======== DATA
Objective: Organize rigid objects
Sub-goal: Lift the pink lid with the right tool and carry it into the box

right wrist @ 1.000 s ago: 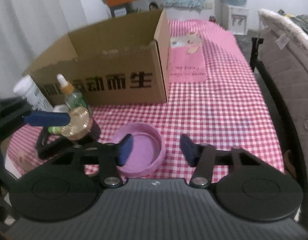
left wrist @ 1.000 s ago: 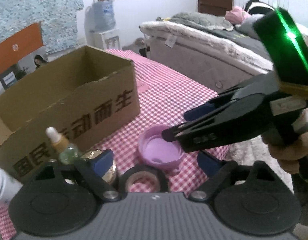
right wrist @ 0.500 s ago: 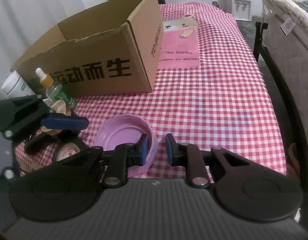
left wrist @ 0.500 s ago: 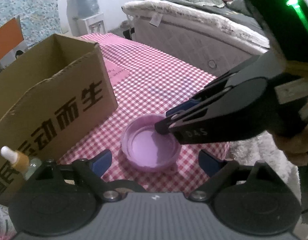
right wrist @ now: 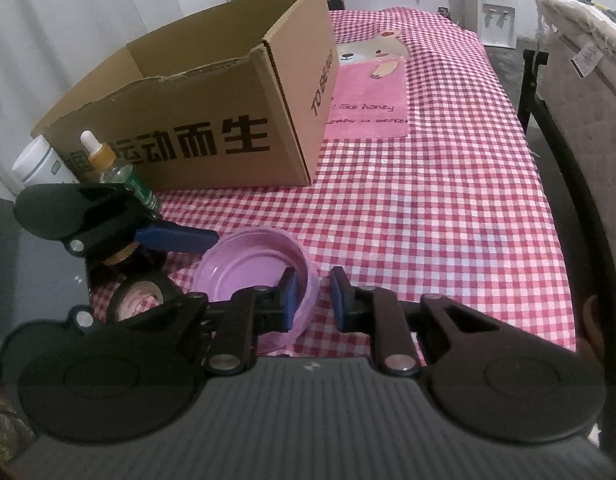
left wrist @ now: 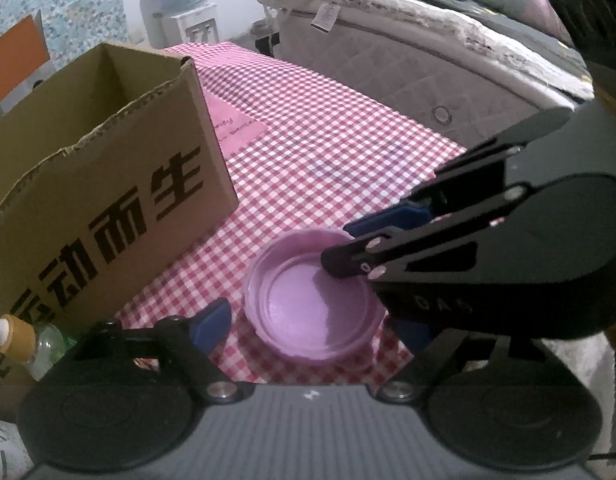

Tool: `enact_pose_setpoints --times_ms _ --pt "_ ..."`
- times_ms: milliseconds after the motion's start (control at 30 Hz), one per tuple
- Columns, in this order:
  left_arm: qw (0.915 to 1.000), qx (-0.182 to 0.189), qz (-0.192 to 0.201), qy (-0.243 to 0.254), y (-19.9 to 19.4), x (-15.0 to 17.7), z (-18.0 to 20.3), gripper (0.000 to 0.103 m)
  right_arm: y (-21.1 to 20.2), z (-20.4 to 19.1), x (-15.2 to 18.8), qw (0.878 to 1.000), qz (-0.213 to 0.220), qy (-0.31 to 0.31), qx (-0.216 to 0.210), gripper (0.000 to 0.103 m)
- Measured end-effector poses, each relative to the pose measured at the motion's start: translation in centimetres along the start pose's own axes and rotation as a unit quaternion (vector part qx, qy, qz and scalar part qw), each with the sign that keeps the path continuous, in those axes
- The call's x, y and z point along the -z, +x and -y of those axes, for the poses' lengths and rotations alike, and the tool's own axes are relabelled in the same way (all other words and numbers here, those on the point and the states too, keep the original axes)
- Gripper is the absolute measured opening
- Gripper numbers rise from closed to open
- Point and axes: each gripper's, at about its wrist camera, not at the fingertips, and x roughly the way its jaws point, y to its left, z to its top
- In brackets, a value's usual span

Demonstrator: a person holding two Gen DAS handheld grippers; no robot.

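Between the right claw's [right wrist: 311, 299] nearly shut jaws, the lid's [right wrist: 243, 266] rim is pinched, while the left claw [left wrist: 308, 326] is held wide around it, closing.

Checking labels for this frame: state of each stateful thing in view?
Right gripper: shut on the rim of the purple lid.
Left gripper: open, straddling the lid, jaws just narrowed.
Purple lid: hollow side up, on the tablecloth.
Cardboard box: open top.
Dropper bottle: upright, capped.
White bottle: upright, capped.

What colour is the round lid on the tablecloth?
Light purple lid, lying open side up; it shows best in the left wrist view.
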Motion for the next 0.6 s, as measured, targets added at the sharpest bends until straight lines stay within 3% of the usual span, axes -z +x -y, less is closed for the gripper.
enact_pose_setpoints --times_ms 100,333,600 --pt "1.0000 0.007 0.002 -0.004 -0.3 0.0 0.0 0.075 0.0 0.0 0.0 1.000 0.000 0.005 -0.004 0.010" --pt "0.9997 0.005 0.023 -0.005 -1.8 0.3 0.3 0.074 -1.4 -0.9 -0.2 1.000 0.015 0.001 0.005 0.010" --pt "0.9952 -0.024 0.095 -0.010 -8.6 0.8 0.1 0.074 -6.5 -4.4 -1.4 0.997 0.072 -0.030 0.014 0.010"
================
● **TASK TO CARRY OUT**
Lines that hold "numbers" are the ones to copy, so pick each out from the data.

● **WORKED SOLUTION**
- The call's x, y and z point along the -z, +x and -y of those axes, for the poses' lengths and rotations alike, and the tool's own axes are relabelled in the same way (all other words and numbers here, those on the point and the states too, keep the original axes)
- Gripper numbers rise from closed to open

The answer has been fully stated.